When Taylor was discharged from hospital in Liverpool on Monday 31 March, she spoke to reporters. She paid tribute to the doctors and nurses who saved her life. She said that nurses were undervalued and underpaid. She wanted a professional qualification introduced for nurses, but it must not exclude working class women from entering the profession.

Press photographers took photographs of Sarah Taylor with doctors and nurses. Also as nurses eagerly wanted, professional photographers took photos of nurses with Sarah. The Victorian equivalent of selfies. She paid for these photos. When they were developed they were given to the nurses.

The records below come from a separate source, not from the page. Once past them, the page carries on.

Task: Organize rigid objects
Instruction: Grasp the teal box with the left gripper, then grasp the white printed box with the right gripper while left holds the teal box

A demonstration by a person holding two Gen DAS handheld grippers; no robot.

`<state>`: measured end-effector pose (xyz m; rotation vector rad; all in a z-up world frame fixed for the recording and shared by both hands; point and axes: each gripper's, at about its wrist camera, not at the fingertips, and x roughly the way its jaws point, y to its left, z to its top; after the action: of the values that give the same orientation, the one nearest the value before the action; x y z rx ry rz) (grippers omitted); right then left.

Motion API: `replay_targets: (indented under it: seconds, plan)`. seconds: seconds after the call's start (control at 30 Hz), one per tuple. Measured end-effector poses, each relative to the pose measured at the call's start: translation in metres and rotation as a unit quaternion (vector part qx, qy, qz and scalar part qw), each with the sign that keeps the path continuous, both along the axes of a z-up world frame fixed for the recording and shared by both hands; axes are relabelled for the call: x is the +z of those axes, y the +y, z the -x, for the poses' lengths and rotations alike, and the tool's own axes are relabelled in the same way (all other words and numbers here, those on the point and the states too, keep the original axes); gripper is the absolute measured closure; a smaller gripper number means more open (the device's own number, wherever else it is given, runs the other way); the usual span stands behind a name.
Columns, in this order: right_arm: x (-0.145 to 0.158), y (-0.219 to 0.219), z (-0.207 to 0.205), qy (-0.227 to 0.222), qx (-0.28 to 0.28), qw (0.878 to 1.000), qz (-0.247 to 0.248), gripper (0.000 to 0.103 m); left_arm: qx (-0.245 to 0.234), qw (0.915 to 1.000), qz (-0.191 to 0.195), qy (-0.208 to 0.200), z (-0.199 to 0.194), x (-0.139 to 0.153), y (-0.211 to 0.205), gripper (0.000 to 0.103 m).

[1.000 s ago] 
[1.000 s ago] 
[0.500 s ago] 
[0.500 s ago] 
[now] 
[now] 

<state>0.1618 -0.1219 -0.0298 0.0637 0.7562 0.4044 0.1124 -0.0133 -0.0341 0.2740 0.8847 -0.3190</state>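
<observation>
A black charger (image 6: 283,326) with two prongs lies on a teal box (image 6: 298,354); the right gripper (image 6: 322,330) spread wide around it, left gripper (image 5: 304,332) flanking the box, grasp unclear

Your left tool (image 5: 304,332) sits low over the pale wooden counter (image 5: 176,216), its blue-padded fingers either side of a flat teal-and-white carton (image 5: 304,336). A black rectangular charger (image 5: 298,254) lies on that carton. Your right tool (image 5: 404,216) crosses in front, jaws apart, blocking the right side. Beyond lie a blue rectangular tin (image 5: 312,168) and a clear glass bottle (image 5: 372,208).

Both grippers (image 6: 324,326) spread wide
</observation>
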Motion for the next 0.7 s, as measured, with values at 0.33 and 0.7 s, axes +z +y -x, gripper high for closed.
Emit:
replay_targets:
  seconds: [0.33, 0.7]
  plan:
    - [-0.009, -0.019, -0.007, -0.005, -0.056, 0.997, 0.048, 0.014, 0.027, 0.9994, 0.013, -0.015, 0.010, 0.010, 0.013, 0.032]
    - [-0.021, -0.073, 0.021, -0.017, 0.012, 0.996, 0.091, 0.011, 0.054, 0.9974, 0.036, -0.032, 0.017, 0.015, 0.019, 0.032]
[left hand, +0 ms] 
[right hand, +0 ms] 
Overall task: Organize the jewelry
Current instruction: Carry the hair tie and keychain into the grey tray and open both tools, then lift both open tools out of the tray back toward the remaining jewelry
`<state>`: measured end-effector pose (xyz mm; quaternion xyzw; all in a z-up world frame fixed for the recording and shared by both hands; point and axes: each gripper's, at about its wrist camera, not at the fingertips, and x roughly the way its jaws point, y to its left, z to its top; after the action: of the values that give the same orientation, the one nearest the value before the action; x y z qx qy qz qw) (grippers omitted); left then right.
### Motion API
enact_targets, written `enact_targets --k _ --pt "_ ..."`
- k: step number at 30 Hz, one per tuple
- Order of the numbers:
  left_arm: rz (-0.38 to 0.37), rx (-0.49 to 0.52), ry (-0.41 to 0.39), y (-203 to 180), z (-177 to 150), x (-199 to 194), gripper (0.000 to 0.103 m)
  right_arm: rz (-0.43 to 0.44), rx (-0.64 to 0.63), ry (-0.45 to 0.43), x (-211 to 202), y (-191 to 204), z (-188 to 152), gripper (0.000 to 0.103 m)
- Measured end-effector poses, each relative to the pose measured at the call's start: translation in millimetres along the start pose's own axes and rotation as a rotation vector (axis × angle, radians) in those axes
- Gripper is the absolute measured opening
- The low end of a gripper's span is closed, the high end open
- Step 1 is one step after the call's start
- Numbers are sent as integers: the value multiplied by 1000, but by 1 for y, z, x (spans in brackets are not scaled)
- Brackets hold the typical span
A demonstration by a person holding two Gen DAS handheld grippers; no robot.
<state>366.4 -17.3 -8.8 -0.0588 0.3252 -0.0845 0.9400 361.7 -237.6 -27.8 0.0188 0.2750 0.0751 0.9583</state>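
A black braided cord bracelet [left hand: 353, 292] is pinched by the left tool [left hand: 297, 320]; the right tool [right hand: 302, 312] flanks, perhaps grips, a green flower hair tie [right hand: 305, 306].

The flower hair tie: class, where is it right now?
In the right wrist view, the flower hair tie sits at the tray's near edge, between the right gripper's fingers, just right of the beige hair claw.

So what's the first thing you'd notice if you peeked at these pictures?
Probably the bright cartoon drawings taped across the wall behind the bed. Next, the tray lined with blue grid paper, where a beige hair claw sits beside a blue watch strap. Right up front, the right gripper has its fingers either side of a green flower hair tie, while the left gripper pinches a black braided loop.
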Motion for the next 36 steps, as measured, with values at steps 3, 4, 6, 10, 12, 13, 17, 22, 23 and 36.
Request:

In the afternoon of the following day, Sarah took her seat in the House of Commons on the government front bench, between the Home Secretary and the Irish Secretary, to loud cheers from Commonwealth MPs.
 
The by-elections in Doncaster, Heywood, and Merthyr Tydfil caused by the murder of Thomas Connolly, Joseph Burgess and David Ellis respectively by the UV during their attacks on Commonwealth Constituency Party offices on 15 March, took place on 19 April 1884. They were won easlly by the Commonwealth Party. Benjamin Pickard was elected MP for Doncaster. (1)

(1) For Pickard see http://en.wikipedia.org/wiki/Benjamin_Pickard.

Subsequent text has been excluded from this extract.